> _DIRECTIONS_: Could you output every record below exactly, leaving out the pictures?

*** ENTRIES SHOWN ***

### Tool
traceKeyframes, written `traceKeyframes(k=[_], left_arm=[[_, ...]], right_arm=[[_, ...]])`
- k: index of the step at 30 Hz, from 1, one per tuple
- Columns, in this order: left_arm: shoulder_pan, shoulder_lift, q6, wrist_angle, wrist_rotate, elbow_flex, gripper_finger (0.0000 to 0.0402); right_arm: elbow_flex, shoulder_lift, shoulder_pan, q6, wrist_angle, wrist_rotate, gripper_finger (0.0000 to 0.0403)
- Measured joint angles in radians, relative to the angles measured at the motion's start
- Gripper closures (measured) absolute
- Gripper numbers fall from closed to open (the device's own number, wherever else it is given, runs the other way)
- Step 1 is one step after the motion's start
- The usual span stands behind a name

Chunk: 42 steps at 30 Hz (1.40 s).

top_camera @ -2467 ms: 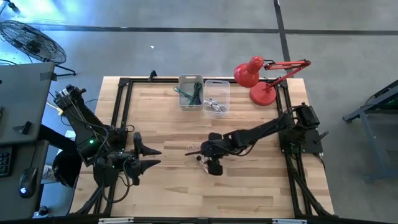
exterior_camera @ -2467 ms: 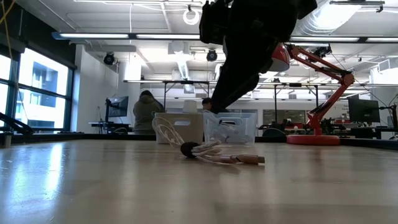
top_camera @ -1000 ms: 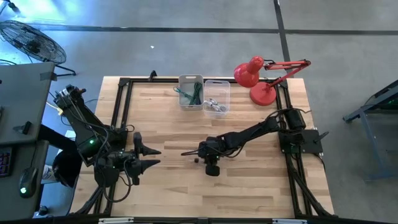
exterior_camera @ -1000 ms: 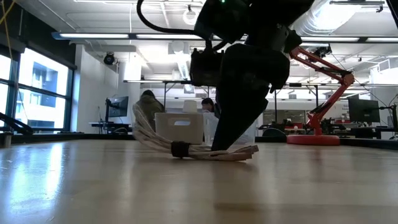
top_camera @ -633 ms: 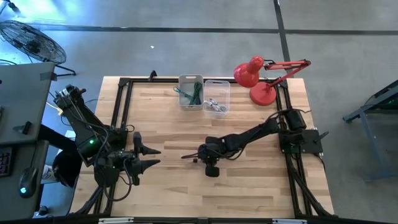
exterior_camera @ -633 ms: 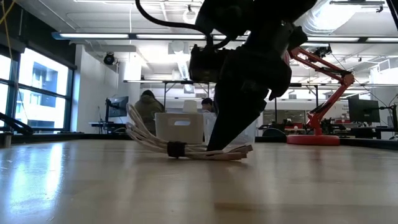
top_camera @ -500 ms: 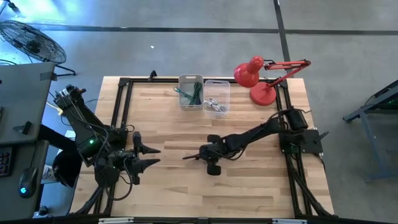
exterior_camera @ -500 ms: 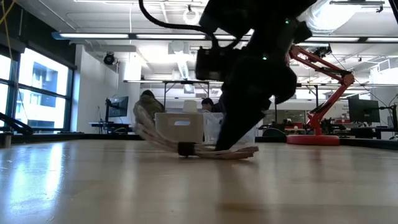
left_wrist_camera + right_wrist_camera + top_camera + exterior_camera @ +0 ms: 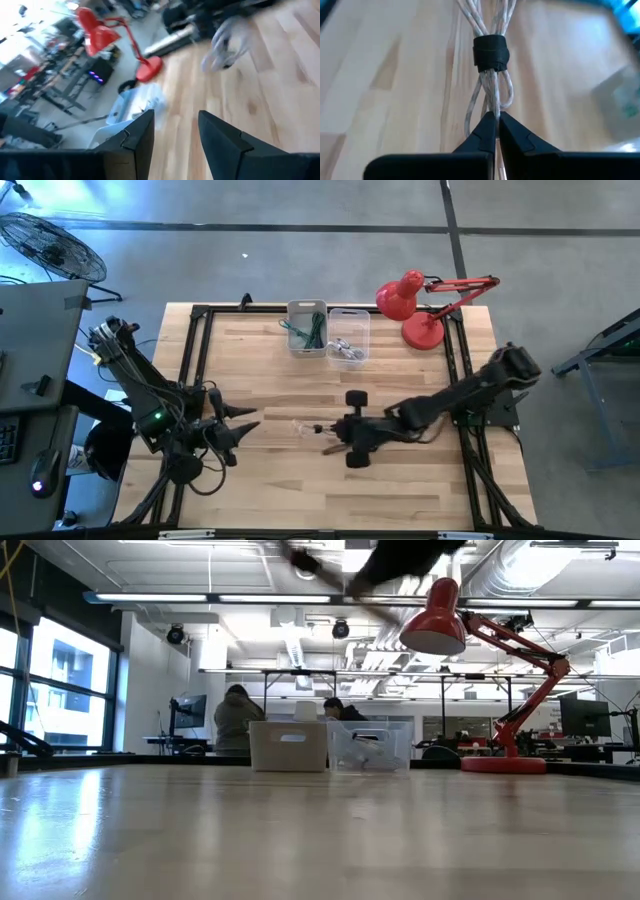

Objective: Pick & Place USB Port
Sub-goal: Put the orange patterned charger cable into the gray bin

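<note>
The bundled white USB cable with a black strap has been lifted off the light wooden table, so pickup is judged complete. It hangs in front of the clear plastic bin, pinched between the closed fingers of the right gripper. The left gripper, half spread and empty, is parked well left of that bin.

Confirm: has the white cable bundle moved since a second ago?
Yes. The cable bundle, pinched in the right gripper, is lifted off the table; low view no longer shows it before the bins.
</note>
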<state>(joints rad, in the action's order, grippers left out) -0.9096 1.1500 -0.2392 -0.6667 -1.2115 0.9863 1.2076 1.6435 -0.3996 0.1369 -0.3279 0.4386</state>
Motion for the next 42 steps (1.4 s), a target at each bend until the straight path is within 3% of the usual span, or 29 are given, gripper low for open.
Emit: traceKeyframes(k=[6,16,21,28,32,36,42], left_arm=[[0.0,0.0,0.052,0.264,-0.139,-0.08,0.0253],[0.024,0.0,0.214,0.548,-0.148,-0.162,0.0253],[0.116,0.001,0.246,0.603,0.018,-0.178,0.0258],[0.248,0.054,0.568,0.921,0.378,-0.177,0.0299],[0.299,0.078,0.633,1.008,0.549,-0.177,0.0316],[0.342,0.08,0.626,1.007,0.627,-0.177,0.0318],[0.376,0.08,0.633,0.998,0.644,-0.177,0.0318]], right_arm=[[0.001,-0.083,-0.05,-0.165,0.121,0.11,0.0402],[0.001,-0.077,-0.035,-0.367,0.286,0.114,0.0403],[0.001,-0.077,-0.026,-0.437,0.357,0.106,0.0403],[0.001,-0.077,-0.012,-0.47,0.385,0.087,0.0403],[0.001,-0.077,-0.012,-0.475,0.385,0.064,0.0403],[0.001,-0.077,-0.013,-0.477,0.385,0.061,0.0403],[0.001,-0.077,-0.014,-0.47,0.371,0.049,0.0403]])
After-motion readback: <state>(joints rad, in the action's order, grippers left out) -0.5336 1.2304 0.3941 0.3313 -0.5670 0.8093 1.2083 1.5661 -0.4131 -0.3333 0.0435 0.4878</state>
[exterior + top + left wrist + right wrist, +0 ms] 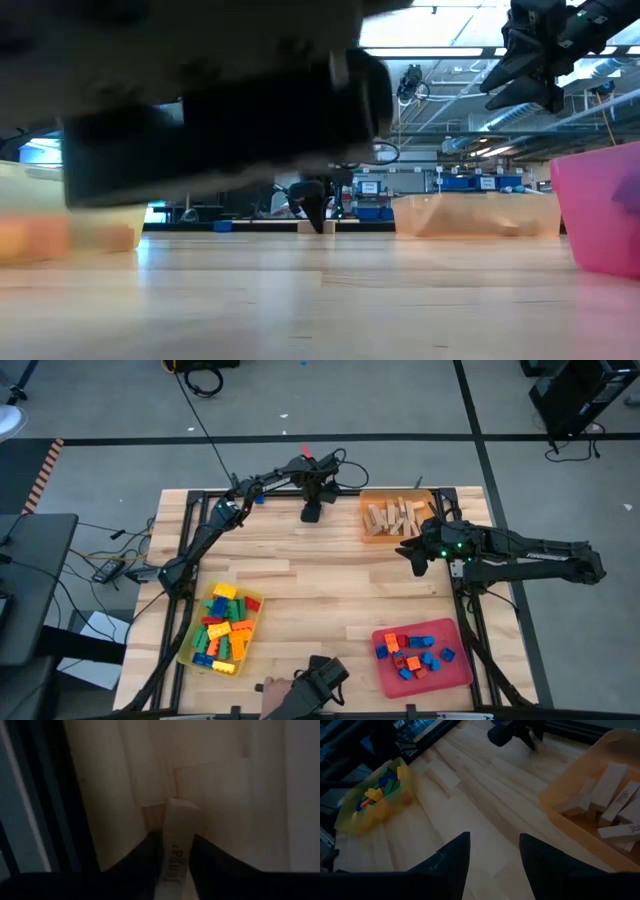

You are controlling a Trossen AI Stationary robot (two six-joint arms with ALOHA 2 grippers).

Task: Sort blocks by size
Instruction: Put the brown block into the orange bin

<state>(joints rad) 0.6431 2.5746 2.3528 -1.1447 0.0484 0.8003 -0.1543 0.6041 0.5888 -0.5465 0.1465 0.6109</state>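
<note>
In the high view's lower left, the flat yellow plastic tray (254, 602) holds the larger mixed-colour plastic bricks (222, 628). At upper centre, the left gripper (311, 512) reaches down to the pale wooden table (300, 575). Its wrist view shows a plain tan wooden block (176, 840) standing between the two dark fingers (145, 862), which press on its sides, so it looks pinched. A second wooden piece lies just behind it, touching or nearly so. The step in hand, as I judge it, is picking up this last loose wooden piece.

The next move calls for a lift clear of the table and a short carry rightward to the orange plastic tray (373, 538) at upper centre-right, where the other tan wooden pieces (398, 515) already lie, just beside the left gripper.

Right of that tray, the right gripper (415, 559) hangs above the table with its fingers spread and nothing between them. At lower right, the red plastic tray (456, 668) holds small blue and orange plastic bricks (413, 655).
</note>
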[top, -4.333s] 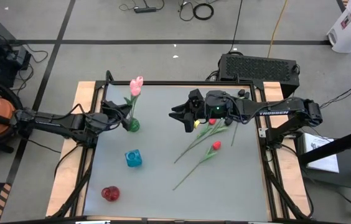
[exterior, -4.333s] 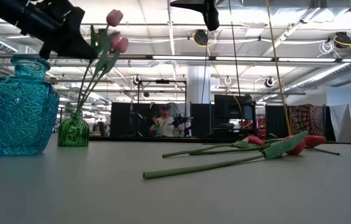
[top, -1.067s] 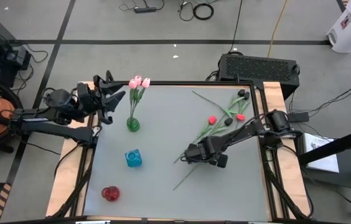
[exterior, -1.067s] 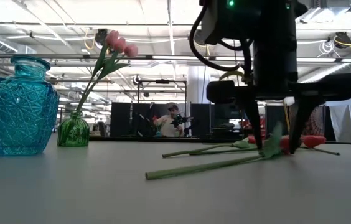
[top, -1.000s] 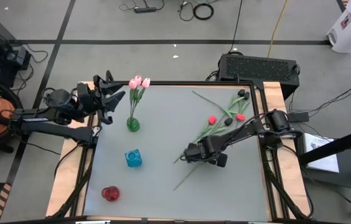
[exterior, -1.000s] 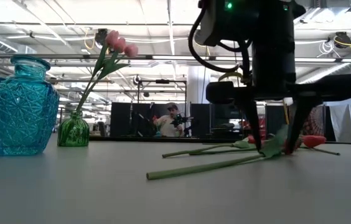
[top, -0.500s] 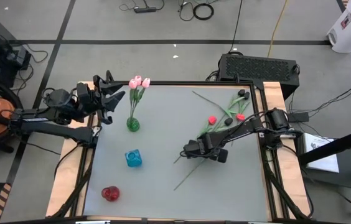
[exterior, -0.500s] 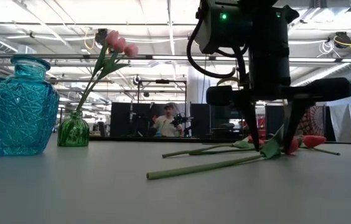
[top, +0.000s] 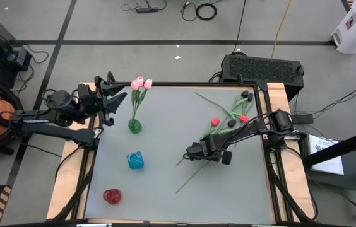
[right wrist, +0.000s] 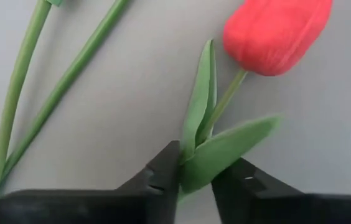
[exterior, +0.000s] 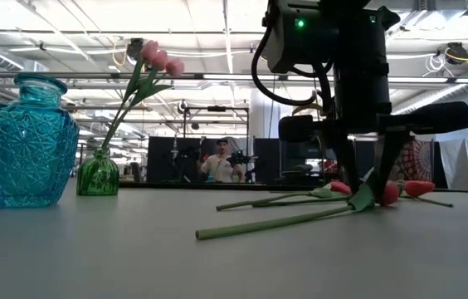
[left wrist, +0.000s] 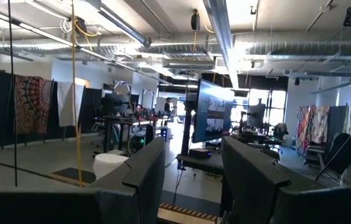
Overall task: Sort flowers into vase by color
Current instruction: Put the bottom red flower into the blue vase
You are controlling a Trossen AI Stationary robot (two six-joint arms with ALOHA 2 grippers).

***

> _RESULT OF THE TASK_:
### Tool
traceKeyframes, written `traceKeyframes(k=[_], left_arm=[[_, ...]], right_arm=[[_, ...]])`
- k: index of the step at 30 Hz, from 1, one per tuple
- Columns, in this order: left_arm: shoulder_pan, shoulder_lift, q6, wrist_angle, wrist_rotate, elbow_flex, gripper_finger (0.0000 to 0.0402); right_arm: elbow_flex, shoulder_lift, shoulder_pan, q6, wrist_angle, wrist_rotate, gripper_finger (0.0000 to 0.0403)
- Measured joint angles in radians, relative to the angles measured at the motion's start
- Gripper closures (measured) absolute
- Gripper numbers fall from closed to open (the device's own number, wherever else it is given, runs the other way)
- Step 1 is one step after the motion's start
- The usual span stands behind a name

Chunk: 42 steps at 30 Hz (1.40 s).

top_camera @ -2467 ms: 
exterior_camera @ -2467 ms: 
top_camera @ -1000 ms: 
exterior_camera @ -1000 ms: 
top_camera @ -633 ms: 
exterior_camera @ -633 ms: 
top_camera @ -500 ms: 
exterior_camera @ -500 ms: 
left_wrist_camera + right_wrist_camera + top_camera + exterior_camera @ +0 ms: 

Objective: Pick & Place USB Port
Sub-goal: Put the orange patterned charger cable into the gray bin

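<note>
The bundled white USB cable with a black strap has been lifted off the light wooden table, so pickup is judged complete. It hangs in front of the clear plastic bin, pinched between the closed fingers of the right gripper. The left gripper, half spread and empty, is parked well left of that bin.

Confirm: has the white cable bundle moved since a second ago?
Yes. The cable bundle, pinched in the right gripper, is lifted off the table; low view no longer shows it before the bins.
</note>
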<state>(joints rad, in the action's order, grippers left out) -0.9096 1.1500 -0.2392 -0.6667 -1.2115 0.9863 1.2076 1.6435 -0.3996 0.1369 -0.3279 0.4386</state>
Motion for the next 42 steps (1.4 s), a target at each bend until the straight path is within 3% of the usual span, or 29 are given, gripper low for open.
Emit: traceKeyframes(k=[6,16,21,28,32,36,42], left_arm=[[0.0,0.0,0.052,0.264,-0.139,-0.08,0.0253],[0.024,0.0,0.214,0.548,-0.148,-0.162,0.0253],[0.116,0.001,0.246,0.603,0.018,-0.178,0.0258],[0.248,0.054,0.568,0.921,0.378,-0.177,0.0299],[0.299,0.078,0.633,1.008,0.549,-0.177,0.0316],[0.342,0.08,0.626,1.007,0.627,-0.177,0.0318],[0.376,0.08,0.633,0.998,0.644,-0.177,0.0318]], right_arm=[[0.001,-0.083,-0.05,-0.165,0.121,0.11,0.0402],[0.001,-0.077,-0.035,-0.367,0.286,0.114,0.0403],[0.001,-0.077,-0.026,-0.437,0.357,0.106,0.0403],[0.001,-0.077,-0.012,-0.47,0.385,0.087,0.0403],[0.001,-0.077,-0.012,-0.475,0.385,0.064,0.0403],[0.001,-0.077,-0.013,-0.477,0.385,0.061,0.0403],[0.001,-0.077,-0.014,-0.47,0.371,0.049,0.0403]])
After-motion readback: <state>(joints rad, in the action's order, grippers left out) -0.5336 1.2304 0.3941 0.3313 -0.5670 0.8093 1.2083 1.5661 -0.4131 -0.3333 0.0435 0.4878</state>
[exterior + top + left wrist + right wrist, +0 ms] 

You are controlling a Trossen AI Stationary robot (two six-joint arms with ALOHA 2 grippers).

Task: Sort blocks by size
Instruction: Put the brown block into the orange bin

<state>(joints rad) 0.6431 2.5746 2.3528 -1.1447 0.0484 0.8003 -0.1543 0.6041 0.5888 -0.5465 0.1465 0.6109</state>
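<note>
In the high view's lower left, the flat yellow plastic tray (254, 602) holds the larger mixed-colour plastic bricks (222, 628). At upper centre, the left gripper (311, 512) reaches down to the pale wooden table (300, 575). Its wrist view shows a plain tan wooden block (176, 840) standing between the two dark fingers (145, 862), which press on its sides, so it looks pinched. A second wooden piece lies just behind it, touching or nearly so. The step in hand, as I judge it, is picking up this last loose wooden piece.

The next move calls for a lift clear of the table and a short carry rightward to the orange plastic tray (373, 538) at upper centre-right, where the other tan wooden pieces (398, 515) already lie, just beside the left gripper.

Right of that tray, the right gripper (415, 559) hangs above the table with its fingers spread and nothing between them. At lower right, the red plastic tray (456, 668) holds small blue and orange plastic bricks (413, 655).
</note>
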[top, -4.333s] 
[exterior, -4.333s] 
[top, -1.067s] 
[exterior, -1.067s] 
[top, -1.000s] 
[exterior, -1.000s] 
[top, -0.500s] 
[exterior, -0.500s] 
[top, +0.000s] 
[right wrist, +0.000s] 
[exterior, +0.000s] 
[left wrist, +0.000s] 
Overall task: Sort flowers into vase by color
Current instruction: Put the bottom red flower into the blue vase
You are controlling a Trossen AI Stationary robot (two six-joint arms with ALOHA 2 grippers).

That completes the answer, and no more is expected.